From in hot water to “Hot Stuff”! Boy Meets World is jam-packed with memorable moments, but it wasn’t until season 5 that audiences realized what they’d always needed — the men dancing to “Hot Stuff” in a club.
It all began when Cory Matthews (Ben Savage), Shawn Hunter (Rider Strong), Mr. Feeny (William Daniels) and Mr. Matthews (William Russ) all got into arguments with their partners. To apologize, they banded together — and enlisted Eric Matthews (Will Friedle) and Jack Hunter (Matthew Lawrence) — to surprise the ladies on stage.
“Since the beginning of time, men have been idiots,” Eric says in the episode, “Last Tango in Philly,” which aired in 1997. “This will make up for it.”
And indeed, it did.
“We rehearsed all week. I just remember being more nervous than anything,” Strong, 41, exclusively told Us Weekly. “I’m a horrible dancer and it was one of those things when they told us we were doing it we were like, ‘I’m done.’”
The actors worked with a choreographer to get down the moves — and Daniels, 94, took center stage. “Bill was one of the guys who’s like, ‘Let’s do this.’ He’s done musicals, like, no problemo. He jumped right in. Will was also amazing,” the Cabin Fever actor recalled. “Those were the episodes that I hated where they would throw stuff like that. That and then there was a karaoke episode as well. I had to sing. They would always be like, ‘It’s going to be fine!’ And they’d bring in some, like, coach or choreographer or singing coach to help us. And I was always so nervous and uptight. I’d be like, ‘I can’t do this. I don’t want to have to do this.’ But in retrospect, it was so hysterical. It was so much fun. And Bill’s commitment — you can see it! He committed so hard.”

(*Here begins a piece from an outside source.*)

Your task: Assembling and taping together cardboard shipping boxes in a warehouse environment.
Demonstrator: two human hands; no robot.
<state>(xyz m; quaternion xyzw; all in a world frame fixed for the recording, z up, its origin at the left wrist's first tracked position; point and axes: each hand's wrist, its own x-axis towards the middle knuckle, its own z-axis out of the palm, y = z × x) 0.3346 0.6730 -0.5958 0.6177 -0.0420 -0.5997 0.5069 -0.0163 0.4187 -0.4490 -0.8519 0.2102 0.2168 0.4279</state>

“Bill’s a really funny guy. He’s [such a] professional. I didn’t even realize at the time that he had been a child actor. He started working I think at 5. He never really let us know that. He always treated us as adults from day one, which when we were, like, 12 and 13 it was a little bit intimidating. I remember being scared of him. And that eventually grew into so much respect,” Strong told Us. “This is a man who would show up, memorize, never deviate, always on time. And he was really a role model for us on how to be. We were crazy kids trying to have a good time. … He had everything figured out from the moment he walked on set. He treated everybody with respect, whether it’s the craft service guy, the camera operator. Everybody deserves the same amount of respect. And that trickled down throughout the entire set. And that was really him leading the charge.”
Since the series wrapped, Strong has reunited with Daniels on several occasions, more recently at conventions for the show.
“He’s a smart, politically active guy. I remember one of my first conversations with him when I was 12 or 13, I thought he was British. I didn’t understand that he was, like, an east coast theater actor. He was this trained theater actor. I thought he was a British dude. I have so much respect and now I can cherish those memories,” Strong added. “The man is 94 now and he’s still with it, still sharp as a tack, still having engaging conversations. So I love it. I love him.”
Daniels’ Mr. Feeny was a mentor for Cory, Eric, Shawn and Topanga — and in order for him to stick around, the producers switched up his career through the years. He played their teacher, principal and later college professor.
“Of course, we always say the joke about the fact that he was always going to be a part of the show. So no matter how old we got or how far we got from sixth grade. He was always going to have to be there,” Strong explained. “It’s like one of those hokey [things] of Boy Meets World that’s kind of cool.”
The series finale would show the students saying their final farewell to Mr. Feeny in his classroom, with the actors crying real tears.
“Believe in yourselves. Dream. Try. Do good,” Mr. Feeny told them.
“Don’t you mean do well?” Topanga asked. He replied: “No. I mean do good.”
For Strong, he hopes the relationships that were portrayed made an impact on audiences. “In the early episodes they make jokes [about Shawn] like, ‘Haha, this kid lives in a trailer park and has a crappy life.’ And then by the end, it was like, ‘No this kid needs help. This family and this friendship is going to save him and ultimately allow him to thrive.’ And I think that that message resonates with so many people,” he told Us. “That your childhood is important. Friends, your boyfriend, your girlfriend, those things affect you. But I think that, especially in the nineties. … These people matter, your teachers matter, your family matters and your relationships matter.”